Thom Express & Storage Co. v. Kemper Bros., 159 Ill. App. 85 (1910)

Dec. 2, 1910 · Illinois Appellate Court · Gen. No. 15,086
159 Ill. App. 85

Thom Express and Storage Company, Appellee, v. Kemper Brothers Company, Appellant.

Gen. No. 15,086.

1. Contracts—burden of proof to establish. The burden is upon the plaintiff relying upon a contract as his basis of recovery to establish by a preponderance of the evidence the terms thereof.

2. Evidence—what does not establish preponderance. A preponderance is not established by the testimony of one witness directly contradicted by two at least equally credible witnesses, one of whom was called by the plaintiff itself.

Assumpsit. Appeal from the Circuit Court of Cook county; the Hon. Richard W. Clifford, Judge, presiding.

Heard in the Branch Appellate Court at the October term, 1908.

Reversed.

Opinion filed December 2, 1910.

*86Christian Meier and Paul C. Meier, for appellant.

Defrees, Buckingham, Ritter & Campbell, for appellee; Dorrance Dibell Snapp, of counsel.

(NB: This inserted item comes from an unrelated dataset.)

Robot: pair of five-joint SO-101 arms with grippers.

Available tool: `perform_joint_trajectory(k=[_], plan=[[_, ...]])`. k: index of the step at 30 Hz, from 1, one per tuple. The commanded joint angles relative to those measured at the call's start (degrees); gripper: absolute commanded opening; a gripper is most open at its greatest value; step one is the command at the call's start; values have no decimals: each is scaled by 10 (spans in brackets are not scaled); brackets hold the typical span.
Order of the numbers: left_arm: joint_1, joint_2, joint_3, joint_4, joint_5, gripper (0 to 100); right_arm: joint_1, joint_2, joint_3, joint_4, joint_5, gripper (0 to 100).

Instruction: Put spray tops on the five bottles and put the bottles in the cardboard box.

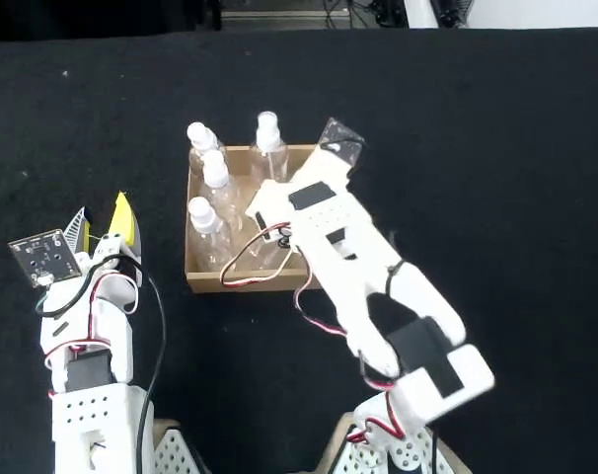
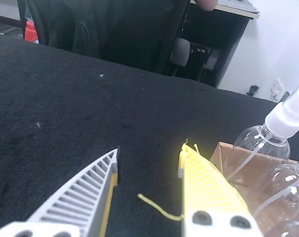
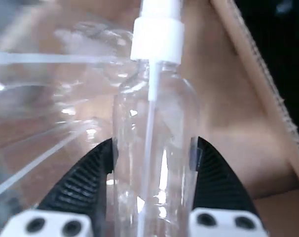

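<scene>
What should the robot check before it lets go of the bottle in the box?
1. White spray top on the clear plastic bottle: ok.
2. Right tool's black fingers on both sides of that bottle: ok.
3. Bottle over the inside of the brown cardboard box: ok.
4. Bottle's base resting on the box floor: cannot tell.
5. Left tool open and clear of the box: ok.

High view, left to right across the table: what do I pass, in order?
In order: left gripper, open → cardboard box, left wall → three spray-topped bottles → fourth bottle at the back → right arm over the box's right side.
</scene>
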Motion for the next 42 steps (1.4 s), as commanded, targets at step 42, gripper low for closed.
perform_joint_trajectory(k=[42], plan=[[-5,-9,14,2,-4,188,513,-284,290,-437,584,145]])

Mr. Presiding Justice Mack

delivered the opinion of the court.

Defendant company agreed with one C. M. Thom to buy in property at a receiver’s sale under bankruptcy proceedings against Thom and to resell to a company to be formed by Thom. After the receiver’s sale and the subsequent incorporation of plaintiff company, defendant renewed the original offer to plaintiff company which claims that it accepted it by resolution of its directors communicated to defendant. There is however a conflict as to the terms. Thom testifies that plaintiff was not to pay attorney fees and that there were no other conditions. Kemper, whom plaintiff first called as its own witness, and defendant’s attorney who conducted the negotiations, directly contradict Thom’s testimony. There are no circumstances surrounding the transaction which would lend additional weight to either side. The burden was on the plaintiff to establish the terms of the contract and its compliance therewith. This it has failed to do. A preponderance is not established by the testimony of one witness, directly contradicted by two at least equally credible witnesses, one of whom was called by the plaintiff itself.

As there is no suggestion that plaintiff was ever ready and willing or offered to perform its obligations under the terms of the contract established by the preponderance of the evidence, as in fact it refused so to do when demand was made upon it by defendant, it cannot now hold defendant liable for a breach of contract because, subsequently to the demand and refusal, defendant disposed of the goods.

The judgment in favor of plaintiff must therefore be reversed.

Reversed.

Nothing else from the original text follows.